I love that Marcus had to remind himself this more than once, in an earlier entry in the journal he tells himself to face whatever challenges life presents "not worrying too often, or with any selfish motive, about what other people say. Or do, or think." He goes on to write "that to care for all human beings is part of being human" but that "doesn't mean we have to share their opinions." 

Sunday, February 04, 2024

Quote of the day

"Become who you are." - Nietzsche

Via Hiking with Nietzsche: On Becoming Who You Are by John Kaag

Tuesday, January 30, 2024

Quote of the day

 "[The] man who insults me ... becomes my training partner; he trains me in patience, in abstaining from anger, in remaining gentle." - Epictetus, Discourses 3.20

Monday, January 29, 2024

Quote of the day

 "Do external things distract you? Then make time for yourself to learn something worthwhile; stop letting yourself be pulled in all directions." - Marcus Aurelius, Meditations

And he didn't even live in the age of social media, where everything is designed by social psychologists to deliberately shorten a person's attention span

Sunday, January 28, 2024

Quote of the day

"Of all hatreds, there is none greater than that of ignorance against knowledge." - Galileo

Via The Cave and the Light: Plato Versus Aristotle, and the Struggle for the Soul of Western Civilization by Arthur Herman

Saturday, January 27, 2024

Quote of the day

 "When people injure you, ask yourself what good or harm they thought would come of it. If you understand that, you'll feel sympathy rather than outrage or anger." - Marcus Aurelius, Meditations

It's important to remember when seeing quotes from Meditations that it is written for an audience of one: he is saying this to himself. He is telling himself to make an active, conscience effort not to bear ill will towards anyone, for any reason. Putting this into practice, "you will have no enemies," Epictetus taught. 

The less inclined we are to categorize people as "enemy" the better: it tends to tap into the part of human nature that wants to hate without limit.

Friday, January 26, 2024

Quote of the day

 "I am not in the right place - I am not a painter." - Michelangelo, Letter To Giovanni Da Pistoia When the Author Was Painting the Vault of the Sistine Chapel 1509 (Gail Mazur translation)

There is just something so humanistic about an artist over 500 years ago feeling perhaps not up to a task chosen outside of his comfort zone (Michelangelo considered himself a sculptor primarily) and second guessing himself even while creating one of the greatest artistic achievements in human history.

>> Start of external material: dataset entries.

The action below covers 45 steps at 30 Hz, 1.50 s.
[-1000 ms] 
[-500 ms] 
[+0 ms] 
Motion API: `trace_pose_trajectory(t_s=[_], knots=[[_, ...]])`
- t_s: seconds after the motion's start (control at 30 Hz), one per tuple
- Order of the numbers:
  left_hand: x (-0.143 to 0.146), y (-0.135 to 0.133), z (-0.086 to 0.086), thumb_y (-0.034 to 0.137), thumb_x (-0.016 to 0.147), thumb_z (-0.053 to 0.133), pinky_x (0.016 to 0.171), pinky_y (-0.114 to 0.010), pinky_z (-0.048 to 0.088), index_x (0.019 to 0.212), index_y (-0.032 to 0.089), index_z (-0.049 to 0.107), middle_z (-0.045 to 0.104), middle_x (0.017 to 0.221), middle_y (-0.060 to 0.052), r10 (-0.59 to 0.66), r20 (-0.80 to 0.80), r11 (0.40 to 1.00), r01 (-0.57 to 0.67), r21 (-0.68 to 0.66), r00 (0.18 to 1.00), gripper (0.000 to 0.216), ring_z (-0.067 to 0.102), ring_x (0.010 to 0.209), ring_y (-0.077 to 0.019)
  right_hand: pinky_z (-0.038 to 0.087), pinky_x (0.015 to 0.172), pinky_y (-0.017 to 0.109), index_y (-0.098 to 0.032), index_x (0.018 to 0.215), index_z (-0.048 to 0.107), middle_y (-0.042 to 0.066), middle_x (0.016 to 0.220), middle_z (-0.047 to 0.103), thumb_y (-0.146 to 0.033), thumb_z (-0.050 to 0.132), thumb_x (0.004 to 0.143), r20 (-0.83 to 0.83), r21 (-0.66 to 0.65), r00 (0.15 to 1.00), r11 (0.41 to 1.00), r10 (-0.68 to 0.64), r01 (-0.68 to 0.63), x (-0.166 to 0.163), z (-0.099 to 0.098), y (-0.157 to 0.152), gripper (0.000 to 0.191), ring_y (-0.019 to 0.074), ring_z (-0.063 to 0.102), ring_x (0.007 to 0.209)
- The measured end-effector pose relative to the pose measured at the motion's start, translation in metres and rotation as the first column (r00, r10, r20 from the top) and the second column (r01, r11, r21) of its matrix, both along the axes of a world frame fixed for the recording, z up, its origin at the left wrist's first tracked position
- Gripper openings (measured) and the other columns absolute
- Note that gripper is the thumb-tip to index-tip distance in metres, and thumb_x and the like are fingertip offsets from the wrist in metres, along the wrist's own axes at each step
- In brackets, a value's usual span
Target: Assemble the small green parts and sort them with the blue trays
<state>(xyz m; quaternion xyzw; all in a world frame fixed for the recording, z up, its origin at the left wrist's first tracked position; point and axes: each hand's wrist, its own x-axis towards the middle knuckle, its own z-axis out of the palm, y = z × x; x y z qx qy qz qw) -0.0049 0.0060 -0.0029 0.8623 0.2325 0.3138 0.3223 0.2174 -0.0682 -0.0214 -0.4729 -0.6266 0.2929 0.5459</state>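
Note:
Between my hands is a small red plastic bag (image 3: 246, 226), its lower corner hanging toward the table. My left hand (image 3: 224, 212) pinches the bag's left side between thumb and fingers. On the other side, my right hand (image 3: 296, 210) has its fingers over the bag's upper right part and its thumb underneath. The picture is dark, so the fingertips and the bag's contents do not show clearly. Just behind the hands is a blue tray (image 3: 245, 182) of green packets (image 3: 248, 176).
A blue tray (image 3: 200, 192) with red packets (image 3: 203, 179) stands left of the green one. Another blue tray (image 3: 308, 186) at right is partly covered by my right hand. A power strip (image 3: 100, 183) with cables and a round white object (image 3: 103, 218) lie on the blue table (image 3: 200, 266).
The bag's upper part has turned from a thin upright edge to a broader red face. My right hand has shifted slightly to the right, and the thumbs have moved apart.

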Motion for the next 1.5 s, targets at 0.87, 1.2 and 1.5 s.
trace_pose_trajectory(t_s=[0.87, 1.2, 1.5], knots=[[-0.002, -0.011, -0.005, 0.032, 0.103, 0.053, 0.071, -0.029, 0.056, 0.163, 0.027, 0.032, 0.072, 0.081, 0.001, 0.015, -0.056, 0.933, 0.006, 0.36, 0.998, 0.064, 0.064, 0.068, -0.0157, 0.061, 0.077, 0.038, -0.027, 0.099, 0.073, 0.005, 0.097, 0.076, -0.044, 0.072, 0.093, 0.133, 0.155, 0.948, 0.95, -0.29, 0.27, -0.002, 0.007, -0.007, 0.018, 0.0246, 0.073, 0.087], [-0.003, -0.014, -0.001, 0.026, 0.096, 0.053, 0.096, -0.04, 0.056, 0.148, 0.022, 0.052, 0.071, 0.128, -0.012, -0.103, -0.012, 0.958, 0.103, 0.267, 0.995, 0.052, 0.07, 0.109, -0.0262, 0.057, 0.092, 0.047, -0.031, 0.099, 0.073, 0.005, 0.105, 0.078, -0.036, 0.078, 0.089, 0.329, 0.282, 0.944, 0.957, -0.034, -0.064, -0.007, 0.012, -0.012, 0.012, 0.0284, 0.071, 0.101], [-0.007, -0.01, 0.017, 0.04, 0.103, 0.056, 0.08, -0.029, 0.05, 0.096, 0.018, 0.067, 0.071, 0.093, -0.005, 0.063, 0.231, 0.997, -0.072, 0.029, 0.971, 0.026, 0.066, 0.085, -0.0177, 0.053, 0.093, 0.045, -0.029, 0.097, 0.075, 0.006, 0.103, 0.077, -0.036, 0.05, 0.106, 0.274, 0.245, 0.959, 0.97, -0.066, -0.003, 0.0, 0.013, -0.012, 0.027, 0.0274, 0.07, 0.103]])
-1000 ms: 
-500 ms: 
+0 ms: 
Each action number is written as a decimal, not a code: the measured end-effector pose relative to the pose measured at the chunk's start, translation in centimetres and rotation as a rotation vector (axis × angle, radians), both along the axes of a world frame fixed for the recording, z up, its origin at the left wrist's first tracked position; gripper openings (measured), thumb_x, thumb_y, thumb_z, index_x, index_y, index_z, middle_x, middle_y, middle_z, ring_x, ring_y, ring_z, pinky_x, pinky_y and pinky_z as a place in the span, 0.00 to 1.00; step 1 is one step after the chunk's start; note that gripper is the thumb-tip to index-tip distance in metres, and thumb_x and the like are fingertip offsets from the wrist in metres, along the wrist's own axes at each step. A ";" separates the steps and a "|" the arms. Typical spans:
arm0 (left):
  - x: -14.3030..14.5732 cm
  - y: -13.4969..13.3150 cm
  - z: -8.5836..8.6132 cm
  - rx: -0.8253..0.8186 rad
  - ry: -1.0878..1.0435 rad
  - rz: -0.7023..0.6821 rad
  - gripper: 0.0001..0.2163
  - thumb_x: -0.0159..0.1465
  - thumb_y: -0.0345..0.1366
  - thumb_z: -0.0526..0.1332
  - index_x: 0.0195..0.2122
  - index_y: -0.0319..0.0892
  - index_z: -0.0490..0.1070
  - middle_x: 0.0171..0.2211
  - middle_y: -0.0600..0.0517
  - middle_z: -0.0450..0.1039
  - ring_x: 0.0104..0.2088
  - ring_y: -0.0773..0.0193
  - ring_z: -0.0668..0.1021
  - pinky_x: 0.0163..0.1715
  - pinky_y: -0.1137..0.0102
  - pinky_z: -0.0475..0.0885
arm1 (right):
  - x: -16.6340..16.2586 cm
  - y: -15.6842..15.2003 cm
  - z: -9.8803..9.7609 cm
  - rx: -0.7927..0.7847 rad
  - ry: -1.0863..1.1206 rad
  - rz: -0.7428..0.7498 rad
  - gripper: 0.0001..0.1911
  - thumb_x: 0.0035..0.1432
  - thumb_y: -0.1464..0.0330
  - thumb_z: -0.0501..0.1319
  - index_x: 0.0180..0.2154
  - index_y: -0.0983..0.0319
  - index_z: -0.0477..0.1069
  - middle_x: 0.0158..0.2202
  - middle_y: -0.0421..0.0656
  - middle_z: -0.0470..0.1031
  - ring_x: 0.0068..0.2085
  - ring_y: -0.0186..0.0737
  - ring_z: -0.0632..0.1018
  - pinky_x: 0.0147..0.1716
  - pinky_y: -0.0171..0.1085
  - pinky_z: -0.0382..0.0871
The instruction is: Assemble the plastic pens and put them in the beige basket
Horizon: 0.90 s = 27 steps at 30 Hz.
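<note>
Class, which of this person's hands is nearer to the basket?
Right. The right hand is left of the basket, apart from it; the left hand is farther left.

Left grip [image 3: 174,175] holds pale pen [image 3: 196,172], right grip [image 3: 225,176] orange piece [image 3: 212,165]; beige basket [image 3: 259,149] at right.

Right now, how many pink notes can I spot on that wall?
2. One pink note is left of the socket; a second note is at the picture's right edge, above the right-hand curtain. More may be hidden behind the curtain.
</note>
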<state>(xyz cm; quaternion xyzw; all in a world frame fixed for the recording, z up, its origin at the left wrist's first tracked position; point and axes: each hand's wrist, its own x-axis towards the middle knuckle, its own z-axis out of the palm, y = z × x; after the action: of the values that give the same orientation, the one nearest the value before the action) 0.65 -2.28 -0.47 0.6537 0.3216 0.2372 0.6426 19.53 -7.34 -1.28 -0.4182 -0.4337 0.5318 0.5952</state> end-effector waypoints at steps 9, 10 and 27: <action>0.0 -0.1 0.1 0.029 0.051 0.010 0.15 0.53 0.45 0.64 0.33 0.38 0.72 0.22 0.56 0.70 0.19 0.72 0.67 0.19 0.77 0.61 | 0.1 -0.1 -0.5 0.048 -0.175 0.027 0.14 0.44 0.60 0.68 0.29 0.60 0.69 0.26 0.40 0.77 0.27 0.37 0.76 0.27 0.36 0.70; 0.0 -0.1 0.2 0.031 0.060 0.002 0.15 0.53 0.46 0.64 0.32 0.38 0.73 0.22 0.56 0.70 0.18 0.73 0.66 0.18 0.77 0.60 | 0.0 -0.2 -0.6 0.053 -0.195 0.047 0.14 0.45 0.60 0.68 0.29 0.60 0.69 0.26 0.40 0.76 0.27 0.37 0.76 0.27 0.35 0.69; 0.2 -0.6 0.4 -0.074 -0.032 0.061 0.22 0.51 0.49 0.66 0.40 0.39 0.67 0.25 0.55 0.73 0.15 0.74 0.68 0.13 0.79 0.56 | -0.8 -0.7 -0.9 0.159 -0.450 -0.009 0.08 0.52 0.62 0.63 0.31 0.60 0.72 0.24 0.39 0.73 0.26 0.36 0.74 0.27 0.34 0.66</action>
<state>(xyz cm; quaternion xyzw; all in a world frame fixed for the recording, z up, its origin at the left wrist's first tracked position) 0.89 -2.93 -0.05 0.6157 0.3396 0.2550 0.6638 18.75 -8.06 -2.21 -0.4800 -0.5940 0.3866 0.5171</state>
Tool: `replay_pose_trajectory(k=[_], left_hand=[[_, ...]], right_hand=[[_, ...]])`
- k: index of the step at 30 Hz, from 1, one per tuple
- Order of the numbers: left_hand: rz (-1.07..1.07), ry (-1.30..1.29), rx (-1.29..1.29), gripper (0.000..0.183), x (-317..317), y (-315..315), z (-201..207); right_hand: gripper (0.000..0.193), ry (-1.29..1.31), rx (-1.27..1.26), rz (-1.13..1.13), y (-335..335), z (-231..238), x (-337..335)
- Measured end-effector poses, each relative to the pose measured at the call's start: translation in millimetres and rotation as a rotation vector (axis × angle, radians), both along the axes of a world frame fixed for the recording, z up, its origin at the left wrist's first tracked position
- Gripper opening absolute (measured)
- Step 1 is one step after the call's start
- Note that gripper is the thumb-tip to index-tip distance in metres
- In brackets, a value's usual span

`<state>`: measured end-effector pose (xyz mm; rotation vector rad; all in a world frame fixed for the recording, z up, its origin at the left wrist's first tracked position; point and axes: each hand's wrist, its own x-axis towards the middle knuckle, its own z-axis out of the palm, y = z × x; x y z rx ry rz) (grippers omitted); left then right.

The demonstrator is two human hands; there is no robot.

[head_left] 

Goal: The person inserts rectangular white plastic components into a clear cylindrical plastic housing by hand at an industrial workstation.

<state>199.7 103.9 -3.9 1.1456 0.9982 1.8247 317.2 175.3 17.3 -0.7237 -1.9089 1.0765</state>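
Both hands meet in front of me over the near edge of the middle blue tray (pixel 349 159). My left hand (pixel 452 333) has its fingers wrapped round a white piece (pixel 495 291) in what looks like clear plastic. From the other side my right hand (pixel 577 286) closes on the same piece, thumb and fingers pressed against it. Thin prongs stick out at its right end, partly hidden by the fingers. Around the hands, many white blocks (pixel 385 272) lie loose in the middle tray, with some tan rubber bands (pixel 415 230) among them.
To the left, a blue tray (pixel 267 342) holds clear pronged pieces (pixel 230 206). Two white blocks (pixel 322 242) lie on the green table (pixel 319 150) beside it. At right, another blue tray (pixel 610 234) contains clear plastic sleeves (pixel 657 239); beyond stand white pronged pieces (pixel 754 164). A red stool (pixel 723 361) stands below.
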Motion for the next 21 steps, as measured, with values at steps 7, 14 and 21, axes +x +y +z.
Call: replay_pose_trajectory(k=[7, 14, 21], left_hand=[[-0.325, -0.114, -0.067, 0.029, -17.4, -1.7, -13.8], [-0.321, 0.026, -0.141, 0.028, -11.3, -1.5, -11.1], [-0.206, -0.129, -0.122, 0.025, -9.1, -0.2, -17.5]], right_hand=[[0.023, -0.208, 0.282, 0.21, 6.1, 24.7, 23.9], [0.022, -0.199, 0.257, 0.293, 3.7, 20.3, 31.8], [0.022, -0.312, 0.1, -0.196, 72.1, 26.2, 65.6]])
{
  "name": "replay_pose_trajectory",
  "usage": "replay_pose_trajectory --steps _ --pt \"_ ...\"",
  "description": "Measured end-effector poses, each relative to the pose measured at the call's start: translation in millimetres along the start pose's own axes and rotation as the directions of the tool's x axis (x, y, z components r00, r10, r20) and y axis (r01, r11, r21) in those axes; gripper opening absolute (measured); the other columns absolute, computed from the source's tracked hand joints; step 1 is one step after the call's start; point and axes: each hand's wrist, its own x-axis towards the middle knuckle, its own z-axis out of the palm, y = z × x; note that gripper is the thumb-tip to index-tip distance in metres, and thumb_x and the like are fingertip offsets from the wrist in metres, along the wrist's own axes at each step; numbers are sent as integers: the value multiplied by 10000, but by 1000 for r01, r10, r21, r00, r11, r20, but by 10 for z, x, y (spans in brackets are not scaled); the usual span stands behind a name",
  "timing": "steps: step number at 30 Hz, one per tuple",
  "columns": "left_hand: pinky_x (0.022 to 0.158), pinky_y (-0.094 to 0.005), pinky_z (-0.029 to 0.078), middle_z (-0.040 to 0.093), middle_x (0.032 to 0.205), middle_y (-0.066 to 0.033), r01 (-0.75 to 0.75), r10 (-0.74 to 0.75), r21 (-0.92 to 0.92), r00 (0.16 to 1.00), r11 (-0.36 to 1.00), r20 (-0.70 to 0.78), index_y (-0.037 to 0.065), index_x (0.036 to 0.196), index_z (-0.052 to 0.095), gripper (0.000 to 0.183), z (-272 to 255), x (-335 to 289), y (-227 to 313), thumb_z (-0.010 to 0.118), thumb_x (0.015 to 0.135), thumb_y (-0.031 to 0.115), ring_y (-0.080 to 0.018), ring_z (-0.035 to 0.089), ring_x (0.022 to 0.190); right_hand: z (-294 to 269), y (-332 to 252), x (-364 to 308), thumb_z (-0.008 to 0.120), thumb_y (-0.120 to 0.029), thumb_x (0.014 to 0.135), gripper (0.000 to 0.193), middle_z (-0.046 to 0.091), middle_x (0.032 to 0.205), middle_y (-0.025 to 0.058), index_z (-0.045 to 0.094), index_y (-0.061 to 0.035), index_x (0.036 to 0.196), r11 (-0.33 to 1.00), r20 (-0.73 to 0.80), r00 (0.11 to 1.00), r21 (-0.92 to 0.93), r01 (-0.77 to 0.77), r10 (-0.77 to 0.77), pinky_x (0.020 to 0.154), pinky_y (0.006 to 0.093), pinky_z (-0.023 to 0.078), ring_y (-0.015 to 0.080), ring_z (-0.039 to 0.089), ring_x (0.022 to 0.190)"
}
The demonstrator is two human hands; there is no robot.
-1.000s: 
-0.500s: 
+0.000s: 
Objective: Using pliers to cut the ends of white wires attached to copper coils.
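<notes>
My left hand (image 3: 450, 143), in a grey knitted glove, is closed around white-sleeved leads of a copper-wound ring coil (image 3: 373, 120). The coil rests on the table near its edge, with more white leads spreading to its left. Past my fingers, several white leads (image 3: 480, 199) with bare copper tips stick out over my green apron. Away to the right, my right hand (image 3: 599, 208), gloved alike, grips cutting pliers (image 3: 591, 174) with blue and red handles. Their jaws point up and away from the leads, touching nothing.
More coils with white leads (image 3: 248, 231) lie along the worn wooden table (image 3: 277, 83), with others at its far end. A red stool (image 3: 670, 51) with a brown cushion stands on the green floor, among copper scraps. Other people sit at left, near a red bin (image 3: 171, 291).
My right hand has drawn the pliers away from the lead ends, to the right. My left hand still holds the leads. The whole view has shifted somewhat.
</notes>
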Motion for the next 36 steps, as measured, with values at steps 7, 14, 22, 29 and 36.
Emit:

Thursday, January 25, 2024

Quote of the day

 "'My brother shouldn't have treated me in this way.' Indeed, he shouldn't, but it's for him to see to that. For my part, however he treats me, I should conduct myself towards him as I ought. For that is my business, and the rest is not my concern. In this no one can hinder me, while everything else is subject to hindrance." - Epictetus, Discourses 3.10

This is something I attempt to put into practice but sometimes have difficulty with. I find that ego and pride can get in the way. What's ironic is that often when we feel wronged by someone we retaliate in such a way that we become like the person we feel wronged by. It's why Roman Emperor Marcus Aurelius wrote in his journal that the best revenge is to be unlike the person who wronged you. This is quite a remarkable sentiment considering how many other Emperors were perfectly content to use their power to take the more traditional vindictive and violent revenge. 

Once one can get past the ego and follow this advice, a new kind of tranquility arises. What we commonly feel to be the slight at being "treated in this way" is what Epictetus calls being hindered because you're trying to control what is not in your power to control; but if you can learn to recognize what's not in your control and let go, peace of mind can be found.

Tuesday, January 23, 2024

Quote of the day

"[F]rom such crooked wood as a human is made can nothing quite straight ever be fashioned." - Immanuel Kant, "Idea for a Universal History with a Cosmopolitan Rigor" (1784) 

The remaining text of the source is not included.